Haeundae Beach in Busan is nearly deserted before Christmas last year. (Yonhap)
Haeundae Beach in Busan is nearly deserted before Christmas last year. (Yonhap)
The Busan Metropolitan Government will provide economic relief for industries in the city that have been affected by the social distancing measures that were extended due to the third wave of COVID-19. Beneficiaries will include artists, the transportation industry and the tourism industry.

Busan’s acting Mayor Byun Seong-wan said 154,000 businesses and individuals would receive a combined 220 billion won ($208 million) from city, district and county resources.

This is separate from the central government’s third batch of relief, amounting to 9.3 trillion won, with direct cash payments starting Jan. 11.

The Busan Metropolitan Government will first provide 1 million won each to some 110,000 businesses whose activities have been restricted such as bars, indoor sports facilities including gyms, and “noraebang,” or karaoke establishments.

Some 86,000 businesses that had to discontinue dining-in services, such as restaurants and cafes, will receive 500,000 won each.

The transportation industry is also eligible for support after seeing a sharp decrease in passenger numbers.

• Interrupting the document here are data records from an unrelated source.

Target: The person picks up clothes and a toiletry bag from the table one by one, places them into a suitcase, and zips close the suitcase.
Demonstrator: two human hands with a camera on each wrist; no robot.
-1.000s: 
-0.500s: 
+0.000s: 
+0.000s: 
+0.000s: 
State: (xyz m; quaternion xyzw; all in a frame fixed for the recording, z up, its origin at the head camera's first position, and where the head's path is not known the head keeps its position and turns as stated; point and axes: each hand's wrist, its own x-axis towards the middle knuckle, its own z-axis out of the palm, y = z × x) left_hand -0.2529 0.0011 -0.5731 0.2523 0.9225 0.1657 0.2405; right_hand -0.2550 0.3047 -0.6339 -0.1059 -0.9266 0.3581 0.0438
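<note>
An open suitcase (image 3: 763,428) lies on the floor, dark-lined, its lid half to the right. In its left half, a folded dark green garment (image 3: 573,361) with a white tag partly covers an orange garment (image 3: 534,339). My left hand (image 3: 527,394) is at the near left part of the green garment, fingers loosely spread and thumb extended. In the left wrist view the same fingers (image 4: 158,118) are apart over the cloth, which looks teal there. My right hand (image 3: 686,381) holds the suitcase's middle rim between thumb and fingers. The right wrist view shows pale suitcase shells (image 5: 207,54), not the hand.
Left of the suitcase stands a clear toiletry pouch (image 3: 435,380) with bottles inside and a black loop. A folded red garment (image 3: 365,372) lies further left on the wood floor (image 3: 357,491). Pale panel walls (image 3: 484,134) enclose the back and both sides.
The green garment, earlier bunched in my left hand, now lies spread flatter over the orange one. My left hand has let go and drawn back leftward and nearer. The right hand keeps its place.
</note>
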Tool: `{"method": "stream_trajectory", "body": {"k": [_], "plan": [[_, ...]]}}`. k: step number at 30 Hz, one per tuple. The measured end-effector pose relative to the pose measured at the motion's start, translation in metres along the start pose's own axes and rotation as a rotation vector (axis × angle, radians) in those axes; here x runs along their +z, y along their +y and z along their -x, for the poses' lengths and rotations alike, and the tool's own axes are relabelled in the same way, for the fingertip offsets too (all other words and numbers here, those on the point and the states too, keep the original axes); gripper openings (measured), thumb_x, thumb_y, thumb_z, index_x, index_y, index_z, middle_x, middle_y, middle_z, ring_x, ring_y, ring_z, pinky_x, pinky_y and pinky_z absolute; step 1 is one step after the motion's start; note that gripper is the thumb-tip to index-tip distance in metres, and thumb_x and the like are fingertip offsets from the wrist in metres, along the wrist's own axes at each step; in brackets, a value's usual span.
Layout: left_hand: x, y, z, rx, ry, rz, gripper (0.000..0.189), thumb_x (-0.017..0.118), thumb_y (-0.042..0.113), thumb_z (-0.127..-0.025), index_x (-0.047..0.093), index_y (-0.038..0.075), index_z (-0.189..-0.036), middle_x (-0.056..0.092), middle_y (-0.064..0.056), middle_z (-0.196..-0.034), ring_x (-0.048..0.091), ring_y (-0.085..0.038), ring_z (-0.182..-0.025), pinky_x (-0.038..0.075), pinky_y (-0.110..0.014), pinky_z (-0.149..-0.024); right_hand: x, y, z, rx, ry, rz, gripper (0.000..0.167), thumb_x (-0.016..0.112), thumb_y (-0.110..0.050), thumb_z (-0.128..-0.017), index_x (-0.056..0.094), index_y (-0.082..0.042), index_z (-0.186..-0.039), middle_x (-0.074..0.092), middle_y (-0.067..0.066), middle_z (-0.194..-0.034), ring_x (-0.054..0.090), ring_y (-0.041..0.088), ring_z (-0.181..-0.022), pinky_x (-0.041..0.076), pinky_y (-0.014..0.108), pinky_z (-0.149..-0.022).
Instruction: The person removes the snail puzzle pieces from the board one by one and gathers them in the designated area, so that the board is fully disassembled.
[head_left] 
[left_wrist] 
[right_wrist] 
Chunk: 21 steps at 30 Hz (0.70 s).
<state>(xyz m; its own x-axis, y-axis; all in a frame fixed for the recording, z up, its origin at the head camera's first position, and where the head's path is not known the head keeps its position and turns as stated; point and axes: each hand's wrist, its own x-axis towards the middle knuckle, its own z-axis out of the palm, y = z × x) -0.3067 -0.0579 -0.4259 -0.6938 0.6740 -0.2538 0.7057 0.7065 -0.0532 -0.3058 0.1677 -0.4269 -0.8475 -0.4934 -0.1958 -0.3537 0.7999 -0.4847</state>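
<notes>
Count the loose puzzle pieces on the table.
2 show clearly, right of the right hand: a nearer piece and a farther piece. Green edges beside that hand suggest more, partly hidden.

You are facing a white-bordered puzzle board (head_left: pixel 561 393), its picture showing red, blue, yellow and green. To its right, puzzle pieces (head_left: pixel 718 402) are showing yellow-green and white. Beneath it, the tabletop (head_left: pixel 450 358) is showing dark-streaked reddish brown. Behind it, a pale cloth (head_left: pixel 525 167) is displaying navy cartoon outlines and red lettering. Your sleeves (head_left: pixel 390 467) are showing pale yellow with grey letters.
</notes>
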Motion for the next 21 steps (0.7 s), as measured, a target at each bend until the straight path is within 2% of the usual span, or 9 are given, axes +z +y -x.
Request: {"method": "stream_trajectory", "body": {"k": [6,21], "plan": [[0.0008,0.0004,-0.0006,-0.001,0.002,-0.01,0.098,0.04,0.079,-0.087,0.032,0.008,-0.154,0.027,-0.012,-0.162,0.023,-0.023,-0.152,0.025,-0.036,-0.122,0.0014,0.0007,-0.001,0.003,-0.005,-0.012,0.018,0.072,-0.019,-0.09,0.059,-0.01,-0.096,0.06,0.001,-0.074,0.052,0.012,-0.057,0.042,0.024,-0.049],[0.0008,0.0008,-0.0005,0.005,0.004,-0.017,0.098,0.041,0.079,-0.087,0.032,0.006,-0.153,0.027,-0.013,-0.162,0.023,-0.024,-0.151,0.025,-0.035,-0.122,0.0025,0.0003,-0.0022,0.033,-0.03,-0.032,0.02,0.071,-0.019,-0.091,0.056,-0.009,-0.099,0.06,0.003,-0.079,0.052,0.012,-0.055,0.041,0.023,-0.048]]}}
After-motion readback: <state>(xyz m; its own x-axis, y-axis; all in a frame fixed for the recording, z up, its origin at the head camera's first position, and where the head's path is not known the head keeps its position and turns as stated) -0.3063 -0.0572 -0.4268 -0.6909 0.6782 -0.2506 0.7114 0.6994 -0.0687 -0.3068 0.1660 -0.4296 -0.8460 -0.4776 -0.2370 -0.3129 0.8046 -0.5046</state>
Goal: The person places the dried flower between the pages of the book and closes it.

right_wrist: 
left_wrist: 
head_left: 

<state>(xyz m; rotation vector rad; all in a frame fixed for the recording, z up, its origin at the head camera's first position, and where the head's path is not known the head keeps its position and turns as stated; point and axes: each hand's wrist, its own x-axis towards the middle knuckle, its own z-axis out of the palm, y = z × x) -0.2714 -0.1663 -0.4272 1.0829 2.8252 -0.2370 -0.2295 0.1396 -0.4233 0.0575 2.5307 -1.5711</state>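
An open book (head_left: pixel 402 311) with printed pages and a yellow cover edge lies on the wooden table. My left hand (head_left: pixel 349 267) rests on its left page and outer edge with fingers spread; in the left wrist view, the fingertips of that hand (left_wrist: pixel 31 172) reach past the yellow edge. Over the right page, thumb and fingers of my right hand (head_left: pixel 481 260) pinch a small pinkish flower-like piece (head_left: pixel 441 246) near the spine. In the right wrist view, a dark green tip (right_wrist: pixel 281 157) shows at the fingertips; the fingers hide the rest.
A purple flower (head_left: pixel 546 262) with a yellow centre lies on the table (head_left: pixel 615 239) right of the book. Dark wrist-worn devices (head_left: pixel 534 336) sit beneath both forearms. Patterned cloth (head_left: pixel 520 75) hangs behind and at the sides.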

The city has announced that it will provide 1 million won each to 1,600 chartered bus drivers who were not included in earlier government relief programs, and a total of 2.5 billion won to 54 village bus companies. Corporate taxi drivers will get a total of 4.5 billion in subsidies, with each driver receiving 500,000 won.

Some 2,400 local tourism companies and 2,600 local artists will also get emergency funds to stabilize business management and support their livelihoods.

To assist small-business operators, the city will spend 130 billion won.

In addition, the city will exempt “good landlords” -- those who voluntarily reduce rent to ease the burden on tenants -- from paying property tax.

The Busan Metropolitan Government said the city had extended a 50 percent property tax cut to good landlords last year, but was offering full exemption this year in the hope of persuading some 3,000 landlords to cut rent.

“The impact of COVID-19 struck hard in Busan, a city which relies heavily on economy-sensitive industries, such as small-business owners, merchants and self-employed people. The impact is bound to be greater than in other cities,” acting Mayor Byun said at a briefing Thursday. “We will focus on preparing support measures without any blind spots left in the city.”

The Busan Metropolitan Government plans to distribute all the relief payments before the Lunar New Year holiday, which falls Feb. 12.